• Categories
  • Recent
  • Tags
  • Popular
  • Users
  • Search
  • Register
  • Login
Netgate Discussion Forum
  • Categories
  • Recent
  • Tags
  • Popular
  • Users
  • Search
  • Register
  • Login

Help in understanding Unbound's host cache limit

Scheduled Pinned Locked Moved DHCP and DNS
9 Posts 3 Posters 892 Views
Loading More Posts
  • Oldest to Newest
  • Newest to Oldest
  • Most Votes
Reply
  • Reply as topic
Log in to reply
This topic has been deleted. Only users with topic management privileges can see it.
  • C
    chickendog
    last edited by Sep 17, 2024, 11:56 AM

    I tried my best Google this but haven't been able to get a clear answer.

    I've been watching the msg.cache.count metric via this command:

    unbound-control -c /var/unbound/unbound.conf stats_noreset | egrep 'total.num|cache.count'
    

    I have host cache num-hosts set to the default of 10000 but the msg.cache.count is exceeding this number. Should Unbound not be evicting records once 10k is reached?

    The results of the command is:

    total.num.queries=200478
    total.num.queries_ip_ratelimited=0
    total.num.queries_cookie_valid=0
    total.num.queries_cookie_client=0
    total.num.queries_cookie_invalid=0
    total.num.cachehits=181155
    total.num.cachemiss=19323
    total.num.prefetch=82558
    total.num.queries_timed_out=0
    total.num.expired=82558
    total.num.recursivereplies=18665
    total.num.dnscrypt.crypted=0
    total.num.dnscrypt.cert=0
    total.num.dnscrypt.cleartext=0
    total.num.dnscrypt.malformed=0
    msg.cache.count=13625
    rrset.cache.count=9984
    infra.cache.count=2
    key.cache.count=0
    dnscrypt_shared_secret.cache.count=0
    dnscrypt_nonce.cache.count=0
    

    I have recently turned on serve-expired and set serve-expired-ttl: 86400 but I'm not sure that matters in this case? As the cache limit should still be in effect?

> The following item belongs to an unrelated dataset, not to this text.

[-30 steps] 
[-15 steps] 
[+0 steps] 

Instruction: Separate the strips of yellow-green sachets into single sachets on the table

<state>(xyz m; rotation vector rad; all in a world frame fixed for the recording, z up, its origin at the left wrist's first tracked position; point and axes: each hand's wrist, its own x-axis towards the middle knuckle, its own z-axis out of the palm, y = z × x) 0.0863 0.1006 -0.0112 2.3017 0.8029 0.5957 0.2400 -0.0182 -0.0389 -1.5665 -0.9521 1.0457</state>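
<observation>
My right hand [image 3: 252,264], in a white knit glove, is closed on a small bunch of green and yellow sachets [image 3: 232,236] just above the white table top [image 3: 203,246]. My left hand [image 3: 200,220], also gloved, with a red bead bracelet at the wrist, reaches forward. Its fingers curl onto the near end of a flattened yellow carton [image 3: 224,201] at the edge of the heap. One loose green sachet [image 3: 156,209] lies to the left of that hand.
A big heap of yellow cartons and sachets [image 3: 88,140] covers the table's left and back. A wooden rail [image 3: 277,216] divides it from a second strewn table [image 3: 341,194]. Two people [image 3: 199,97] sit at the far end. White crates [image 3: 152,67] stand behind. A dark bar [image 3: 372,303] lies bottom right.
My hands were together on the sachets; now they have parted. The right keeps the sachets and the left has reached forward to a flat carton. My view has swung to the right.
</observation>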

    J 1 Reply Last reply Sep 17, 2024, 1:27 PM Reply Quote 0
    • J
      johnpoz LAYER 8 Global Moderator @chickendog
      last edited by johnpoz Sep 17, 2024, 1:38 PM Sep 17, 2024, 1:27 PM

      @chickendog said in Help in understanding Unbound's host cache limit:

      rrset.cache.count=9984

      Pretty sure that his your host cache count.. Msg count would be more validation results and rcodes, etc.. Ie the headers so to speak from a query..

      Take your forwarding and not resolving.. because your infra count is super low

      As to serve zero counting against your host cache - hmmm, never looked into that.. Just an off the cuff guess, since even if the ttl is zero it would still be in the cache.. So I would think it would be purged as you hit your limit.. You could set your host cache to something super low and do some testing.. but 10k hosts cached is a lot of records ;)

      If your concerned bump it up.

      An intelligent man is sometimes forced to be drunk to spend time with his fools
      If you get confused: Listen to the Music Play
      Please don't Chat/PM me for help, unless mod related
      SG-4860 24.11 | Lab VMs 2.7.2, 24.11

      C 1 Reply Last reply Sep 17, 2024, 11:53 PM Reply Quote 1
      • C
        chickendog @johnpoz
        last edited by Sep 17, 2024, 11:53 PM

        @johnpoz I see thanks for enlightening me.

        Yep I am forwarding.

        10k is indeed a lot but that's just over one day in my environment with serving expired turned on. I ended up restarting unbound for something else so I will monitor the rrset.cache.count and see what it does.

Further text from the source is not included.